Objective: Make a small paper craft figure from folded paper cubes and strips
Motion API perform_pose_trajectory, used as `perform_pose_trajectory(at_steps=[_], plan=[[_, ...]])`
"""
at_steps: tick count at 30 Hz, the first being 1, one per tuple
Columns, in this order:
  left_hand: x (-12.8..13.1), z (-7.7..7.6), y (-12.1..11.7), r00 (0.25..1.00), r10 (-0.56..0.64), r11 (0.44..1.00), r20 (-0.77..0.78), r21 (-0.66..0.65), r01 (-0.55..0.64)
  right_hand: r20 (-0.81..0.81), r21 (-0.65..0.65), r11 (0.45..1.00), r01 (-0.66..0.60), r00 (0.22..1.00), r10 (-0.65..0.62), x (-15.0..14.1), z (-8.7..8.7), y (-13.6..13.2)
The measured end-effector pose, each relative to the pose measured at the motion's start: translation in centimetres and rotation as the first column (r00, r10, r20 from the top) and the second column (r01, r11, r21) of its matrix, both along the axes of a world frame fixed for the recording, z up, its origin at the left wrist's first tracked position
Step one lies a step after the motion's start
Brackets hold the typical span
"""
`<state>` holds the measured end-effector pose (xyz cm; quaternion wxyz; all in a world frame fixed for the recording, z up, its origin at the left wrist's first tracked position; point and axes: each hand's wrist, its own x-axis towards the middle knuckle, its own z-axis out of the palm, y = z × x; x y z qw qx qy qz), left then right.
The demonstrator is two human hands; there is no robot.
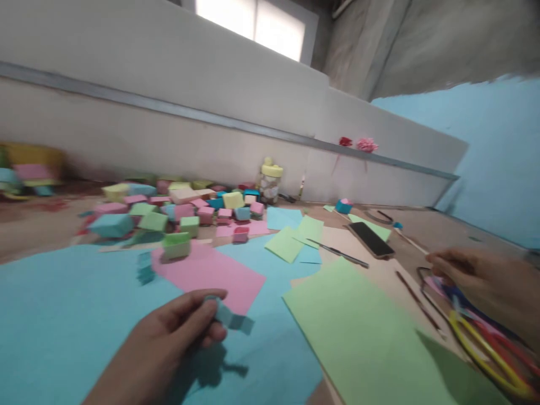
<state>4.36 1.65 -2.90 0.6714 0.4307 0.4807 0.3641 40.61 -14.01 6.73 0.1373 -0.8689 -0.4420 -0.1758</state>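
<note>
Fingers (205, 315) of a left hand (166, 334) are clamping on a small blue paper piece (225, 316) at the near edge of a pink sheet (219, 273), their shadow falling on the large blue sheet (63, 315) that is spreading beneath it. Well to the right of the pink sheet, a blurred right hand (485, 281) is pinching a blue-tipped thin stick (413, 241) and covering part of a jumble of tools, a yellow handle loop (459, 336) showing below. Lying between the pink sheet and that hand are a large green sheet (363, 332) and a brown pencil (417, 304). To the pink sheet's right and beyond, a phone (371, 239) is resting past a slim dark tool (341, 255) and small green sheets (282, 244). An open green box (176, 247) is standing at the pink sheet's far left corner, a folded blue strip (145, 267) lying just left. Behind the pink sheet, colored paper boxes (183, 211) are crowding the desk (17, 242), and a yellow-lidded jar (270, 183) is standing behind and to the right.
</note>
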Motion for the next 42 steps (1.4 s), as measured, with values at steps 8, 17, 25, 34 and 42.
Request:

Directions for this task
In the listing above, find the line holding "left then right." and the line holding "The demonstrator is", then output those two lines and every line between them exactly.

Answer space
`<state>` holds the measured end-effector pose (xyz cm; quaternion wxyz; all in a world frame fixed for the recording, z up, its origin at the left wrist's first tracked position; point and axes: each hand's wrist, its own x-axis towards the middle knuckle, its own z-axis out of the palm, y = z × x; x y z qw qx qy qz), left then right.
The demonstrator is two human hands; there is no robot.

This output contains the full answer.